The second derivative at ${x_2}$ is $\displaystyle y_2^{\prime\prime} \approx \frac{m_{23}-m_{12}}{\Delta x} \ \ \ \ \ (1)$

The tangent angles over the intervals ${[x_1,x_2]}$ and ${[x_2,x_3]}$ are $\displaystyle \theta_1 = \arctan m_{12} \qquad \theta_2 = \arctan m_{23}$

Then using a standard result for the difference of two arc-tangents, $\displaystyle \Delta\theta = \arctan\left(\frac{m_{23}-m_{12}}{1+m_{12}m_{23}}\right) \approx \frac{m_{23}-m_{12}}{1+m_{12}m_{23}} \,.$

Using (1) and approximating ${m_{12}}$ and ${m_{23}}$ by ${m_2}$, $\displaystyle \Delta\theta \approx \frac{y_2^{\prime\prime}\Delta x}{1+m_2^2}$

The arc-length between the midpoints of ${[x_1,x_2]}$ and ${[x_2,x_3]}$ is $\displaystyle \Delta s^2 \approx \Delta x^2 (1 + m_2^2) \,.$

Combining the above two equations, the curvature is $\displaystyle \kappa \approx \frac{\Delta\theta}{\Delta s} \approx \frac{y_2^{\prime\prime}}{(1+m_2^2)^{3/2}} \,. \ \ \ \ \ (2)$

The Osculating Circle

We can derive an expression for the osculating circle at ${P}$ by taking three points close to ${P}$. First, let us consider three general points, ${(x_1,y_1)}$, ${(x_2,y_2)}$, and ${(x_3,y_3)}$. Suppose the circle passing through these three points has centre at ${(x_c,y_c)}$, and radius ${R}$. Then $\displaystyle (x_1 - x_c )^2 + ( y_1 - y_c)^2 = R^2 \ \ \ \ \ (3)$ $\displaystyle (x_2 - x_c )^2 + ( y_2 - y_c)^2= R^2 \ \ \ \ \ (4)$ $\displaystyle (x_3 - x_c )^2 + ( y_3 - y_c)^2 = R^2 \ \ \ \ \ (5)$

These are three quadratic equations for three unknowns, ${\{x_c, y_c, R \}}$. We can get two linear equations for ${\{x_c, y_c \}}$ by subtracting (3) from (4) and (4) from (5) and rearranging: $\displaystyle 2 (x_2-x_1) x_c + 2 (y_2-y_1) y_c = (x_2^2-x_1^2) + ( y_2^2-y_1^2) \ \ \ \ \ (6)$ $\displaystyle 2 (x_3-x_2) x_c + 2 (y_3-y_2) y_c = (x_3^2-x_2^2) + ( y_3^2-y_2^2) \ \ \ \ \ (7)$

We can easily solve these simultaneous linear equations for ${(x_c, y_c)}$, the centre of the circle.

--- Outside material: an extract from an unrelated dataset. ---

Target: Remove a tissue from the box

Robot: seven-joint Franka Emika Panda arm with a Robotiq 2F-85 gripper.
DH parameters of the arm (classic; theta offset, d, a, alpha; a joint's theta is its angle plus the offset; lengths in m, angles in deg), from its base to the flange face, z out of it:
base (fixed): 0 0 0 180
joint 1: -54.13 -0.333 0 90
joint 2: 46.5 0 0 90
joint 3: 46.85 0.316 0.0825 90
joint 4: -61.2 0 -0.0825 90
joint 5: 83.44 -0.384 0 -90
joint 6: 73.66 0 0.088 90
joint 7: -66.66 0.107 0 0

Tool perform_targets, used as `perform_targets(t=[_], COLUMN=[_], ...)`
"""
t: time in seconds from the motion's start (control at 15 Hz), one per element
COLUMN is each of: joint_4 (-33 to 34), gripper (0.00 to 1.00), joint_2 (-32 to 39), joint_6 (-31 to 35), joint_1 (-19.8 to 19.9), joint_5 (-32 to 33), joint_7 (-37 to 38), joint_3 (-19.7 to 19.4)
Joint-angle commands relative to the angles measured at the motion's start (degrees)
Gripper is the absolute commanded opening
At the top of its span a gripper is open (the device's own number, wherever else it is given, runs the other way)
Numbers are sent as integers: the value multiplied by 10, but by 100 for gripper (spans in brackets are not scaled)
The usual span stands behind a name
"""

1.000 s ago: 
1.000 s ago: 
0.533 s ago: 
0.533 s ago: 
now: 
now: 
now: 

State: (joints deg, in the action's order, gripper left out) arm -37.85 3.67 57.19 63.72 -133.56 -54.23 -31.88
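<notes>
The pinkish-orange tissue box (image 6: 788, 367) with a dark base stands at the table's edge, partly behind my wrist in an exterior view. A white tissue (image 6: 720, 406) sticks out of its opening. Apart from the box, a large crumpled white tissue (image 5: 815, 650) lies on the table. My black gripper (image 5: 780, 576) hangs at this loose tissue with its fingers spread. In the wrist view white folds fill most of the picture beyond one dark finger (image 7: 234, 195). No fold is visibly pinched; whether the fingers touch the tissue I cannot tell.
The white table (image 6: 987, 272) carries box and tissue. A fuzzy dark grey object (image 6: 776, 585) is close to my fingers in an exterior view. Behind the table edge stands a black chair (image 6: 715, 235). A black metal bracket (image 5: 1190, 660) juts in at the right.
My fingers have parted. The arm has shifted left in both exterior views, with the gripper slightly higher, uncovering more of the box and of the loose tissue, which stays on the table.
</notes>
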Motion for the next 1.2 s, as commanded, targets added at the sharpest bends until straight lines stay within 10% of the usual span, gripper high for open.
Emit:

Then any one of the equations (3)–(5) can be used to find the radius ${R}$ (see Fig. 2, left panel).

Coalescing Points

The curvature of the graph of a function ${y = f(x)}$ at a point ${P}$ with coordinates ${(x_0,y_0)}$ depends on the second derivative ${y^{\prime\prime} = \mathrm{d}^2 f/ \mathrm{d}x^2}$. But what is the precise relationship?

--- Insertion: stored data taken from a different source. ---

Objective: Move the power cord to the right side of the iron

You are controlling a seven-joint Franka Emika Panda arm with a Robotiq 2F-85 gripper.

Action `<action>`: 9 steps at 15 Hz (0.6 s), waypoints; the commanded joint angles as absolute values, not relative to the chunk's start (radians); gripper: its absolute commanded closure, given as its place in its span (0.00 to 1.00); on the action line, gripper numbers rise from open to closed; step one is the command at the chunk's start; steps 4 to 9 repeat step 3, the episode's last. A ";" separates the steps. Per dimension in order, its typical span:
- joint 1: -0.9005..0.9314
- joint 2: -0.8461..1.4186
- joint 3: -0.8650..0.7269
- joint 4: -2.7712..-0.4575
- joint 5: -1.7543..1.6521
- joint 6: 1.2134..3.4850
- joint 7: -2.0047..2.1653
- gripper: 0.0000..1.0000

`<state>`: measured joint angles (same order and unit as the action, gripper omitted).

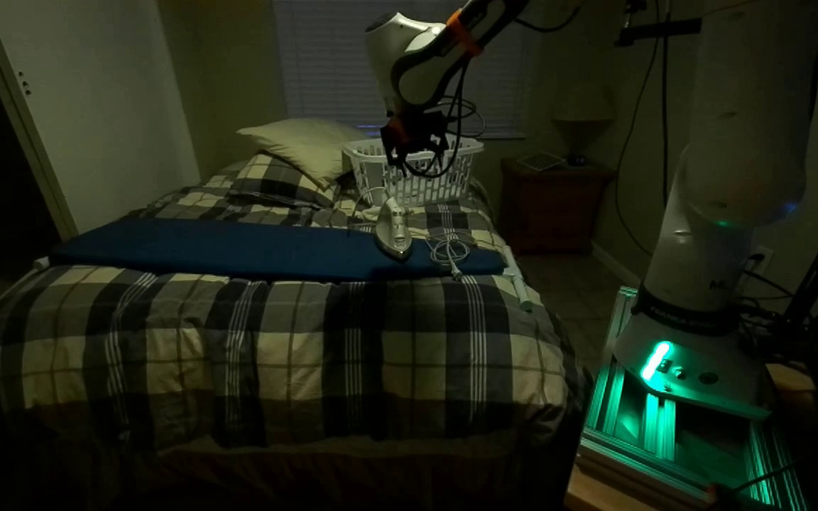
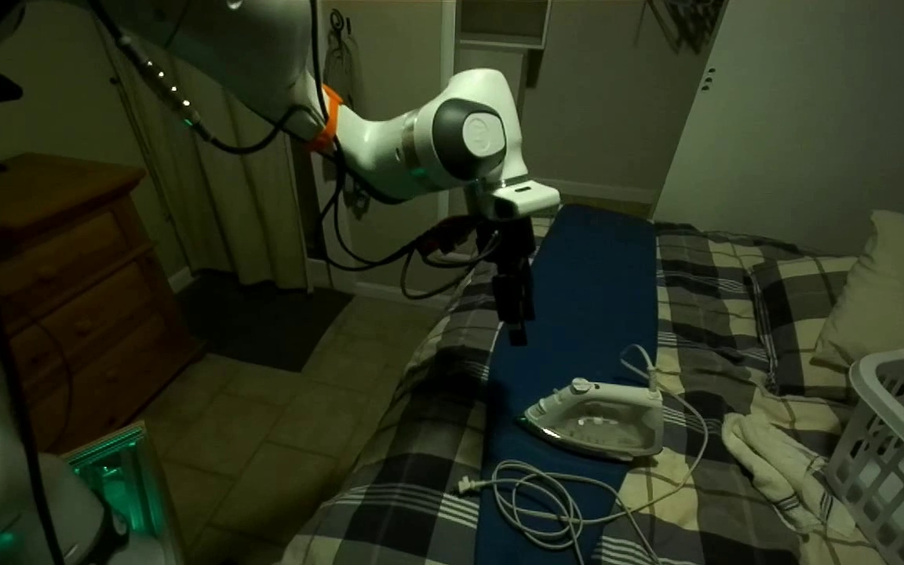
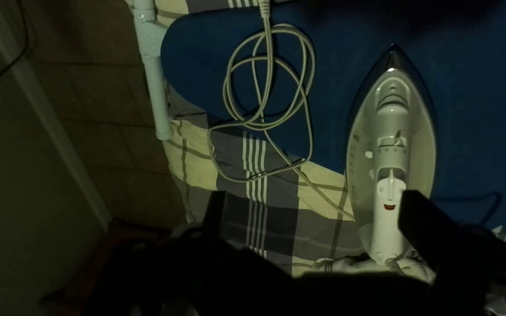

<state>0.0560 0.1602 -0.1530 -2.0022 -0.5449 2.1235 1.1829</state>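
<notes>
The pale iron rests on the blue ironing board, its tip toward the board's front edge. It also shows in an exterior view and in the wrist view. The thin pale power cord lies in loose loops left of the iron in the wrist view, partly over the board's rounded end; its tail runs to the iron's heel. The loops also show in both exterior views. My gripper is open and empty, above the bed. It also shows in both exterior views.
A white slatted basket stands on the plaid bed behind the iron. Whitish cloth lies between the iron and basket. A pale pillow is at the bed's head. A pale tube sticks out at the board's end.
</notes>
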 commanded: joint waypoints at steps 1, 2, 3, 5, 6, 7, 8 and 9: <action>0.038 0.161 -0.130 -1.995 -0.553 2.110 1.187 0.00; 0.038 0.163 -0.130 -1.992 -0.555 2.107 1.188 0.00; 0.038 0.164 -0.130 -1.992 -0.556 2.107 1.188 0.00; 0.038 0.164 -0.130 -1.992 -0.556 2.107 1.188 0.00; 0.038 0.164 -0.130 -1.992 -0.556 2.107 1.188 0.00; 0.038 0.164 -0.130 -1.992 -0.556 2.107 1.188 0.00; 0.038 0.164 -0.130 -1.992 -0.556 2.107 1.188 0.00; 0.038 0.164 -0.130 -1.992 -0.556 2.107 1.188 0.00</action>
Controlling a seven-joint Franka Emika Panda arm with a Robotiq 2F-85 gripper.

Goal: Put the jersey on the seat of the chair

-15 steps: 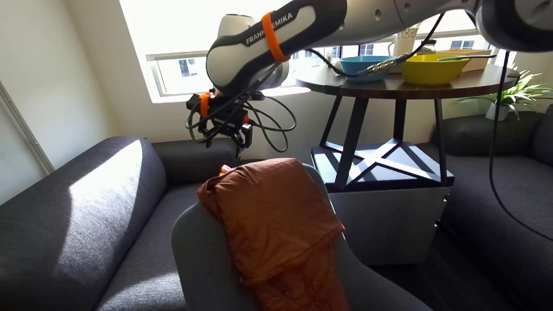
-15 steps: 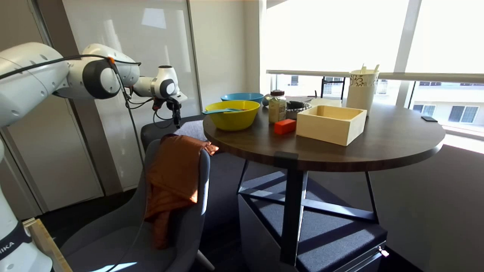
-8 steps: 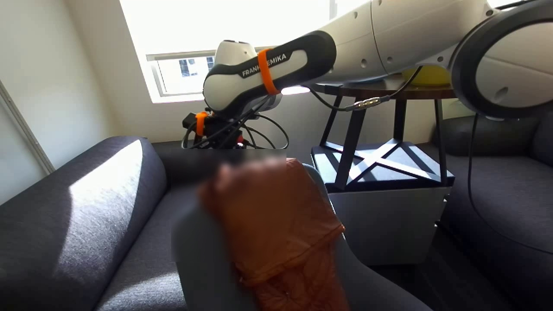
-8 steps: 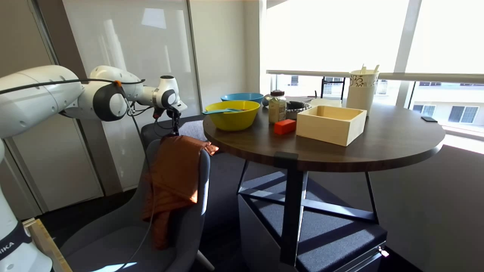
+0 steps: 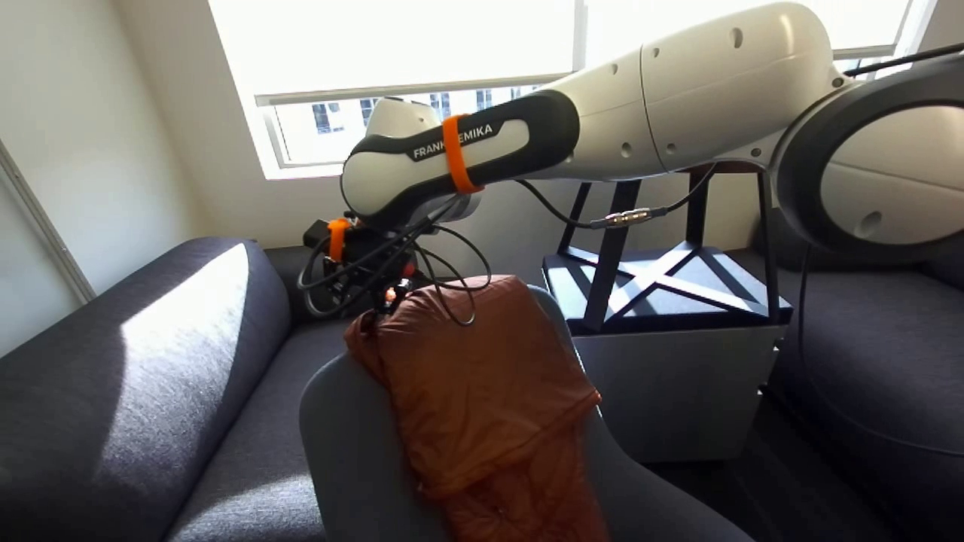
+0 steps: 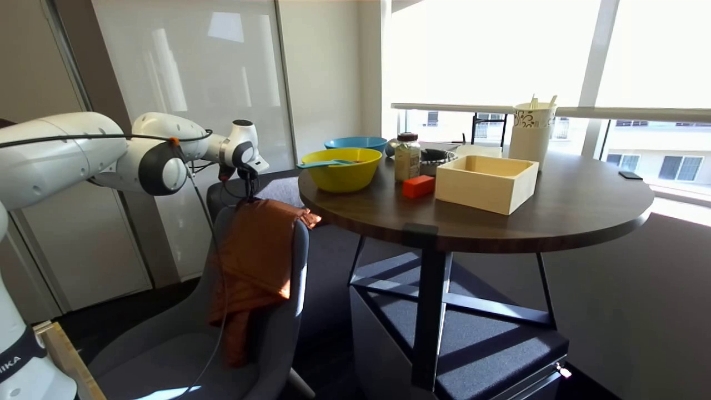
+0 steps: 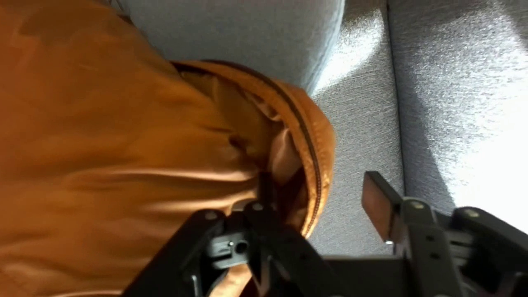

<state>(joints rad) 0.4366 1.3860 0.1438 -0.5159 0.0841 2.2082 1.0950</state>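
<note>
The rust-orange jersey (image 5: pixel 482 376) hangs over the top of the chair's grey backrest (image 5: pixel 343 444). In an exterior view it drapes down the front (image 6: pixel 258 250) toward the grey seat (image 6: pixel 166 366). My gripper (image 7: pixel 319 194) is open at the jersey's zipped edge. In the wrist view its left finger is over the folds inside that edge; whether it touches the fabric I cannot tell. The right finger's pad (image 7: pixel 376 206) stands apart, outside the edge, with the sofa behind it. In an exterior view the gripper (image 6: pixel 250 191) is at the jersey's top; its fingertips are partly hidden.
Dark grey sofas (image 5: pixel 226 452) stand behind and beside the chair. A round table (image 6: pixel 583 200) with a yellow bowl (image 6: pixel 341 172), a blue bowl (image 6: pixel 355 143), a wooden box (image 6: pixel 486 183) and a bottle (image 6: pixel 407 158) stands close to the chair.
My arm and gripper have come down from above the chair to the jersey's top edge. The jersey still hangs on the backrest.
</note>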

Let us suppose that the three points are close together, and expand to second order: $\displaystyle \begin{array}{rcl} x_1 = x_2 - \Delta x &\quad& y_1 = y_2 - y_2^\prime \Delta x + \textstyle{\frac{1}{2}} y_2^{\prime\prime} \Delta x^2 \\ x_3 = x_2 + \Delta x &\quad& y_3 = y_2 + y_2^\prime \Delta x + \textstyle{\frac{1}{2}} y_2^{\prime\prime} \Delta x^2 \end{array}$

Therefore, to second order, we get $\displaystyle \begin{array}{rcl} (x_2^2 - x_1^2) = 2x_2\Delta x - \Delta x^2 &\quad& (y_2^2 - y_1^2) = +(2 y_2 y_2^\prime)\Delta x - ( y_2^{\prime 2} - y_2y_2^{\prime\prime}) \Delta x^2 \\ (x_3^2 - x_2^2) = 2x_2\Delta x + \Delta x^2 &\quad& (y_2^2 - y_1^2) = -(2 y_2 y_2^\prime)\Delta x - ( y_2^{\prime 2} - y_2y_2^{\prime\prime}) \Delta x^2 \end{array}$ Fig. 2. Left: circle through three points on the curve. Right: osculating circle through three `coalescing’ points.

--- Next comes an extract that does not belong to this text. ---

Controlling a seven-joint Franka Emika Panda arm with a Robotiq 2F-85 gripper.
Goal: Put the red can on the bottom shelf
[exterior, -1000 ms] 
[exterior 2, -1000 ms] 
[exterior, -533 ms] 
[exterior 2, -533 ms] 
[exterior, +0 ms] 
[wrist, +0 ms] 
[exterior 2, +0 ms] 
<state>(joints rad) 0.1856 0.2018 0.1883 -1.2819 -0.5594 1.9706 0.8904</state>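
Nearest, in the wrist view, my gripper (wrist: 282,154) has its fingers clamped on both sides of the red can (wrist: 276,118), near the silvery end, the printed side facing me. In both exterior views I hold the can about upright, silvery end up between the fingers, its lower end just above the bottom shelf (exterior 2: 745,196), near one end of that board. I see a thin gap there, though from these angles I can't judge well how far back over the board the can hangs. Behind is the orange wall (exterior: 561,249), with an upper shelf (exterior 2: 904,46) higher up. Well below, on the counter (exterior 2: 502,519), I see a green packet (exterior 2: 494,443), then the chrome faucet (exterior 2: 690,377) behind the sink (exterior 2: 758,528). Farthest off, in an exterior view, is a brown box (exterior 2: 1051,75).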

To simplify matters, let us assume the origin is moved to the point ${(x_2, y_2)}$ and the ${x}$-values are equally spaced: ${x_1 = -\Delta x}$ and ${x_3 = +\Delta x}$ (see Fig. 2, right panel). Expanding to order ${\Delta x^2}$ we have $\displaystyle y_1 = -y_2^\prime \Delta x + \textstyle{\frac{1}{2}} y_2^{\prime\prime} \Delta x^2 \,, \qquad y_3 = \phantom{+}y_2^\prime \Delta x + \textstyle{\frac{1}{2}} y_2^{\prime\prime} \Delta x^2 \,,$

or, defining ${m = y_2^\prime}$ and ${\gamma = y_2^{\prime\prime}}$, $\displaystyle \begin{array}{rcl} y_1 &= -m \Delta x + \textstyle{\frac{1}{2}}\gamma \Delta x^2 \,,\qquad y_1^2 &= m^2 \Delta x^2 \\ y_3 &= \phantom{+}m \Delta x + \textstyle{\frac{1}{2}} \gamma \Delta x^2 \,,\qquad y_3^2 &= m^2 \Delta x^2 \end{array}$

Using these in (6) and (7) and subtracing one from the other, gives $\displaystyle y_c = (1 + m^2) / \gamma$ $\displaystyle 2 x_c + 2 m y_c = 0 \qquad\mbox{or}\qquad x_c = - m y_c \,.$

Now we can compute ${R^2}$: $\displaystyle R^2 = x_c^2 + y_c^2 = (1+m^2)[(1+m^2)^2 / \gamma^2] \,.$

Finally, recalling that ${\gamma = y_2^{\prime\prime}}$, we get the expression for curvature, $\displaystyle \kappa = \frac{1}{R} = \frac{\gamma} {(1+m^2)^{3/2} } \,. \ \ \ \ \ (10)$

which agrees with (2).

Curvature in Higher Dimensions

The curvature of a two-dimensional surface is a measure of how much it deviates from a plane. More generally, for a Riemannian manifold of dimension ${n}$ we can define the curvature intrinsically, that is without considering the embedding in an external space. This is done by means of the Riemann curvature tensor. For a two-dimensional surface, we can define the maximal curvature, minimal curvature, and mean curvature.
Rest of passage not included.